Worüber Frauen lieber schweigen

(rgz). Die Internetforen sind voll von Hilferufen Betroffener, doch kaum eine Frau spricht das Problem direkt an: Intimgeruch ist ein Tabuthema! Oft leidet die Partnerschaft darunter. Intimgeruch kann entscheidend sein über Lust oder Frust. Um jemandem nahe sein zu wollen, müssen wir ihn oder in diesem Fall sie im wahrsten Sinn des Wortes riechen können. Jeder Körper und auch der vaginale Bereich hat einen ganz typischen Eigengeruch. Dieser Eigengeruch, der an sich nicht gut oder schlecht, sondern nur individuell ist, kann allerdings durch Krankheiten seine Charakteristik verändern.

Wenn Bakterien sich zu wohl fühlen

Das gilt insbesondere für den Intimbereich.

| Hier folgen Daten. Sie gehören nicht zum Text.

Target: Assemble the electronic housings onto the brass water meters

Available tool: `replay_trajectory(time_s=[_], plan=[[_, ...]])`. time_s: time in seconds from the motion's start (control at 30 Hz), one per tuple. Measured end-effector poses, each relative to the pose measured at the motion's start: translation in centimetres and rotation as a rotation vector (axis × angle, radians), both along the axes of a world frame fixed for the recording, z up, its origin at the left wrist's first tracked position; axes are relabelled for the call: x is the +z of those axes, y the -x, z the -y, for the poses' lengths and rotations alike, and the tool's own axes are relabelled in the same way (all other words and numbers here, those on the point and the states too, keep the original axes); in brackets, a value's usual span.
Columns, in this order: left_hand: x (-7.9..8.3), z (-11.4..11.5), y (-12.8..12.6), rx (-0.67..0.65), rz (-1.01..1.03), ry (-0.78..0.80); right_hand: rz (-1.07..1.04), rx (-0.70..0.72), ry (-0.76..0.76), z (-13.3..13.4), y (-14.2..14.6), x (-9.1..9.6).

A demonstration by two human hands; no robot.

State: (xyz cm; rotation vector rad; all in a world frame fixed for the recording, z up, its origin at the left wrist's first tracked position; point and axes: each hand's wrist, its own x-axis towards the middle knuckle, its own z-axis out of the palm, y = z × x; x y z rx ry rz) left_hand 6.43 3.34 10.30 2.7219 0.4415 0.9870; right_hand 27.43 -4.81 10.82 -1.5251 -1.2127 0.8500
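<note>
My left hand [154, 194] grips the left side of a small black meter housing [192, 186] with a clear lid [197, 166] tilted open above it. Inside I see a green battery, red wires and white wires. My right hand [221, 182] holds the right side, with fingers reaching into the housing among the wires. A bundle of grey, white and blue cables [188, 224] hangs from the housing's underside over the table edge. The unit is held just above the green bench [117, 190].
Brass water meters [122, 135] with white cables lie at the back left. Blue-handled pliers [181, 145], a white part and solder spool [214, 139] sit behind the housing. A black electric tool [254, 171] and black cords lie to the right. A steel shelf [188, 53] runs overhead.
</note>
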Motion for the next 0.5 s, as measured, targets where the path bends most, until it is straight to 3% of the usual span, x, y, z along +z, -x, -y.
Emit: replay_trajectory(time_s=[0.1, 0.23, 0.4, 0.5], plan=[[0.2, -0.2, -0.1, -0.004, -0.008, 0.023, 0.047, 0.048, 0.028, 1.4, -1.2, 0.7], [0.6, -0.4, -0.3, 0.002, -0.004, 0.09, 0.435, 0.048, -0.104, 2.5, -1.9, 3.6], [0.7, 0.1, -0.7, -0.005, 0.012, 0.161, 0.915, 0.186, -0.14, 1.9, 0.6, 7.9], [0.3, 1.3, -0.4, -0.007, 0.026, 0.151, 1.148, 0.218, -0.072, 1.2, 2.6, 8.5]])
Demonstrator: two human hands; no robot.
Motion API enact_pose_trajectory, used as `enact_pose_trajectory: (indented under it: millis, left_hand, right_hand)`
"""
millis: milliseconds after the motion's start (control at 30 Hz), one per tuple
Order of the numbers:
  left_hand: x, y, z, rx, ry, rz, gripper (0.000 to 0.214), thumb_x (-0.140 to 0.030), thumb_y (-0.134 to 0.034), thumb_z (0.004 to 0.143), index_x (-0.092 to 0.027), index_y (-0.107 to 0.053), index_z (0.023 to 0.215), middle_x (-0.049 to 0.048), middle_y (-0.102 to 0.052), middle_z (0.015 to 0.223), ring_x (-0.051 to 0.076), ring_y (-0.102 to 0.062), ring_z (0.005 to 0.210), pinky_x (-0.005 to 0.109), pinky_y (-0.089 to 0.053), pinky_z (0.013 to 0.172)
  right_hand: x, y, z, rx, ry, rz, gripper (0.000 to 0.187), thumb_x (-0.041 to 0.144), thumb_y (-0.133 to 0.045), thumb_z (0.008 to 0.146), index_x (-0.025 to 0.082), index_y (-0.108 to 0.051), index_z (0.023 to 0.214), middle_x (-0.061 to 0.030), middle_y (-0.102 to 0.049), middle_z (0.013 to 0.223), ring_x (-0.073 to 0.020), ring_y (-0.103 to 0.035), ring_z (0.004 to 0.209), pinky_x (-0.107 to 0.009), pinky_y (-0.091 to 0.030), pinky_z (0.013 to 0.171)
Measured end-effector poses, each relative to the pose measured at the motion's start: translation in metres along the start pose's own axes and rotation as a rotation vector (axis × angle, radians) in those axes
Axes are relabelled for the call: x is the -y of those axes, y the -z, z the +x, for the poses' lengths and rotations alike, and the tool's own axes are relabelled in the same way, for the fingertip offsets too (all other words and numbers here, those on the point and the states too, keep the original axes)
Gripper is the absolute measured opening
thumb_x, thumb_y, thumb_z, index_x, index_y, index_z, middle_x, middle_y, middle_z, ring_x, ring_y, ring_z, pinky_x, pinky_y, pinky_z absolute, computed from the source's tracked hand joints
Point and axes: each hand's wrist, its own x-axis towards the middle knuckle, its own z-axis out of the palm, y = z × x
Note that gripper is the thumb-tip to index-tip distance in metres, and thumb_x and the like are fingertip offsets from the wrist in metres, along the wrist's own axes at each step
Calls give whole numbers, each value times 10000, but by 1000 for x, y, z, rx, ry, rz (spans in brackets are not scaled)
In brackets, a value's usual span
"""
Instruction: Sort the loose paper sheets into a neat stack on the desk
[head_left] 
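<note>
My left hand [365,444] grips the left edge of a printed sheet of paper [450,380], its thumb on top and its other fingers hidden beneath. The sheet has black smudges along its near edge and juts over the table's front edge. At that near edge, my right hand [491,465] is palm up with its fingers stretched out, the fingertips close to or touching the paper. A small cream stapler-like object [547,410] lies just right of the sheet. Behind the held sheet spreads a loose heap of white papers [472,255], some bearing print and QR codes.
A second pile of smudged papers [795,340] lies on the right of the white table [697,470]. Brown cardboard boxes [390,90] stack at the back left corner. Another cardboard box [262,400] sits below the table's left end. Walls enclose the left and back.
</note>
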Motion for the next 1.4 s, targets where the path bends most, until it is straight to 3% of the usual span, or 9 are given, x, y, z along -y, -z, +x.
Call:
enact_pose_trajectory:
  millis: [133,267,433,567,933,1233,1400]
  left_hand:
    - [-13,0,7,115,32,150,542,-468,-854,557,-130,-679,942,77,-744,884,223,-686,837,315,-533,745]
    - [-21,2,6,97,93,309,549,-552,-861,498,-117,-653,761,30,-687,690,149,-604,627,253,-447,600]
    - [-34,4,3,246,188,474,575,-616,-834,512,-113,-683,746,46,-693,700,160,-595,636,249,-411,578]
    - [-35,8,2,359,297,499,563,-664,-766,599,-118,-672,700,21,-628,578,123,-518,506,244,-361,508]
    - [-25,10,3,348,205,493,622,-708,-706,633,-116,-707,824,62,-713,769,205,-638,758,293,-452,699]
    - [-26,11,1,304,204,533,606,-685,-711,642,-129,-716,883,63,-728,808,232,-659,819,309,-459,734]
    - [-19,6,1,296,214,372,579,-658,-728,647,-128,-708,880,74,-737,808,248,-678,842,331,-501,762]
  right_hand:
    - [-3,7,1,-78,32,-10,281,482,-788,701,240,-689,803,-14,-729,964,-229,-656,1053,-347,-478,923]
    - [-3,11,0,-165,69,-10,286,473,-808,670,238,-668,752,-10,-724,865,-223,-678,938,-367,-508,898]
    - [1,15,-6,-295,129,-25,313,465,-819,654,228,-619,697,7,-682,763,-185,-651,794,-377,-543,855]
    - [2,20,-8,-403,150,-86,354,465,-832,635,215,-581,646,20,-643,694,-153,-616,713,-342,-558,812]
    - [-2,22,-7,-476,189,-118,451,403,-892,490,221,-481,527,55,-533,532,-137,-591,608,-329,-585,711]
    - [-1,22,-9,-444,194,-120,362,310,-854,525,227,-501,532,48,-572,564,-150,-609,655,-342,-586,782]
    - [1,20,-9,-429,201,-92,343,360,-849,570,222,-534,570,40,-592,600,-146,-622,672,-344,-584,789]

Wenn es hier zu Problemen kommt, heißt die Schuldige oft „bakterielle Vaginose“. „Sie tritt dann auf, wenn sich zu viele krankheitserregende Bakterien in der Scheide tummeln, was mit einem Anstieg des pH-Wertes einhergeht“, erklärt die Münchner Gynäkologin Dr. Sabine Miltenberger. Jede fünfte Frau erlebe irgendwann einmal in Laufe eines Jahres, dass die Vaginalflora durch Bakterienbefall aus dem Lot gebracht werde, so die Fachärztin.

Ein Schutzfilm für die Vaginalhaut

Diese Mikroorganismen sind es auch, die den typisch unangenehmen Intimgeruch, meist in Verbindung mit einem fischig riechenden Ausfluss, verursachen. „Schuld daran sind die Stoffwechselprodukte der Bakterien, die sogenannten Amine“, erklärt Dr. Miltenberger. Zur Behandlung werden sogenannte bioadhäsive Vaginalgele wie RepHresh sanol eingesetzt. Wie eine derartige Therapie verläuft, kann man online auf www.scheideninfektionen.de nachlesen.
Die Wirkung tritt meist innerhalb kurzer Zeit ein. „RepHresh sanol legt sich wie eine zweite Haut auf die irritierte Vaginalwand. Es sorgt dafür, dass der pH-Wert schnell wieder in einen sauren Bereich geht, in dem sich die Bakterien nicht mehr wohlfühlen“, erklärt Dr. Miltenberger. Mit den Bakterien verschwindet in der Regel auch rasch der von ihnen verursachte unangenehme Geruch.